約莫一刻鐘後,杏兒的馬車,已經準備好了。
魏清莞坐進車裡。
馬兒飛快地賓士著,很快到了天牢。
天牢裡陰冷潮溼,一根根蠟燭鑿入牆壁上,點燃著,昏暗的光線並不能照亮整個天牢,顯得格外的昏暗。
魏清莞走下蜿蜒的樓梯,來到了天牢的下面,找到了魏宏達所在的牢房。
魏宏達已經沒了之前的儒雅,也沒了之前的光彩了。
這才幾天不見,他就瘦了一圈,面容憔悴,眉頭緊鎖,像個糟老頭子。
魏宏達縮在牆角,聽著牢房外傳來的聲音,那雙死氣沉沉的眸子裡閃過一道亮光。
可當他看到魏清莞時,眼神又恢復了死寂,低著頭,一副不想和她說話的樣子。
魏清莞不緊不慢地走近前,透過門欄看著魏宏達那張憔悴的臉。
“魏相,早就跟你說過,你別得意太久!”
魏宏達一言不發,當她不存在。
魏清莞慢條斯理地從袖子裡掏出一張宣紙,遞到了魏宏達的面前。
“我真慶幸,當初和你一刀兩斷!”
魏宏達神色淡漠,似乎對這個話題並不感興趣,可當他看到宣紙上的字跡時,瞳孔猛地一縮,似乎想到了什麼。

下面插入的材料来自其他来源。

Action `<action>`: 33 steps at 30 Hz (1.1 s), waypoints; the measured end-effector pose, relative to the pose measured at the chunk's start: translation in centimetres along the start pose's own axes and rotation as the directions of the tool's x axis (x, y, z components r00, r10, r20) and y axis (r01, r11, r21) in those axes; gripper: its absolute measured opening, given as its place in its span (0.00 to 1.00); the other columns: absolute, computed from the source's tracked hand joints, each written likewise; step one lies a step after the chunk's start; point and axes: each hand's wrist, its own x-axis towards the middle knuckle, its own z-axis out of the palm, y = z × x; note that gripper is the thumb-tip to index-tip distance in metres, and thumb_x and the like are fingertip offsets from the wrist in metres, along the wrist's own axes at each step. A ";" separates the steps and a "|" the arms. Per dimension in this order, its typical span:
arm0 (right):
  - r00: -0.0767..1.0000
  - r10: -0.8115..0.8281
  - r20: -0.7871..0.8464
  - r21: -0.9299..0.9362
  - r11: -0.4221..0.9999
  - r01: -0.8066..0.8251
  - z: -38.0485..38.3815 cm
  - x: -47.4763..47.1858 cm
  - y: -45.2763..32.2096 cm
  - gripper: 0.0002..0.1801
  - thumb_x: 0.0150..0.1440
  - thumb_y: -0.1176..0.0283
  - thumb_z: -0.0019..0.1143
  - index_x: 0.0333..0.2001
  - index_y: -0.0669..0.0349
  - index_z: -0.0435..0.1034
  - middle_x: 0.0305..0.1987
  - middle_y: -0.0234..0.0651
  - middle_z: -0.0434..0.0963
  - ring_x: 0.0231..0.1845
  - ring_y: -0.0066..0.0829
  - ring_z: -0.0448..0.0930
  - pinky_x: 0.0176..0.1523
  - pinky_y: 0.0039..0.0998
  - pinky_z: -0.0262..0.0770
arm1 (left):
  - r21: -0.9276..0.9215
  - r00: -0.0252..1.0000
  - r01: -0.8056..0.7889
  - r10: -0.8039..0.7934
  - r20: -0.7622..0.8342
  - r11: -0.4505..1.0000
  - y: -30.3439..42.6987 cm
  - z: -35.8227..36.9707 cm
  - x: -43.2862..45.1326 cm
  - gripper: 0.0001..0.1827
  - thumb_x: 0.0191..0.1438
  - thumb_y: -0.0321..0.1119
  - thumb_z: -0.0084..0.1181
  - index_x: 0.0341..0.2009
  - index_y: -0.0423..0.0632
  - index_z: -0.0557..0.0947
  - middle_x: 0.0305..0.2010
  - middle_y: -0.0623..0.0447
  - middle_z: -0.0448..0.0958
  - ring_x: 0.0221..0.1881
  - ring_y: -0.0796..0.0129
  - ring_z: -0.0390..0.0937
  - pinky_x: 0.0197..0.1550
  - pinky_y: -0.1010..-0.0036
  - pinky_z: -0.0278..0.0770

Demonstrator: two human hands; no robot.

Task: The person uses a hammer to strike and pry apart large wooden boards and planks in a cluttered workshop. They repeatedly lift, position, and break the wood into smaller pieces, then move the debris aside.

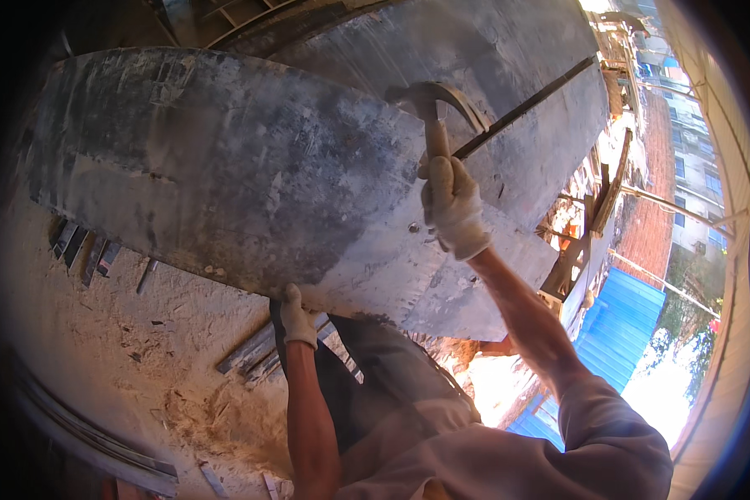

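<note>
My right hand (pixel 455 206), in a pale work glove, grips the handle of a claw hammer (pixel 436 125). The hammer is raised over a large, worn board (pixel 225 162) with dark stains and whitish patches. My left hand (pixel 297 317), gloved too, holds the board's near edge, its thumb on top and the other fingers partly hidden. Behind the hammer lies a second stained board (pixel 537 119), partly covered by the first one. A narrow dark strip (pixel 525 107) runs across that second board.
Sawdust and wood scraps cover the ground (pixel 162 350) at left. Wooden strips (pixel 250 353) lie below the board, and long planks (pixel 100 437) at lower left. Broken timber (pixel 600 200) juts up at right, near a blue corrugated sheet (pixel 622 306).
</note>
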 end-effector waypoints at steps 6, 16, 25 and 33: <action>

他霍然起身,情緒失控,一把奪過魏清莞手裡的那張宣紙。
魏清莞不閃不避,任由他從自己手中搶走。
魏宏達拿著那張宣紙,反覆看了好幾遍,直到確認不是自己眼花後,才忍不住打了個寒戰。
他朝魏清莞看了一眼。
“是你!”
他正要將手中的宣紙撕成碎片。
“你想害我,我不會讓你如意!”
魏清莞冷冷地提醒了一句。
“魏相,這封信上,有攝政王親筆所書,上面還蓋著他的印章,他承認我們不是父女,更把我從魏家脫離出來!”
魏宏達不敢撕了,撕了就是對夜天凌大不敬,他雙眼通紅,死死盯著她,面色猙獰。
“是你在背後搞鬼!”
魏清莞看著宛如厲鬼一般的魏宏達,神色平靜,一字一頓道:“既然你要殺我,那我為什麼不先出手?”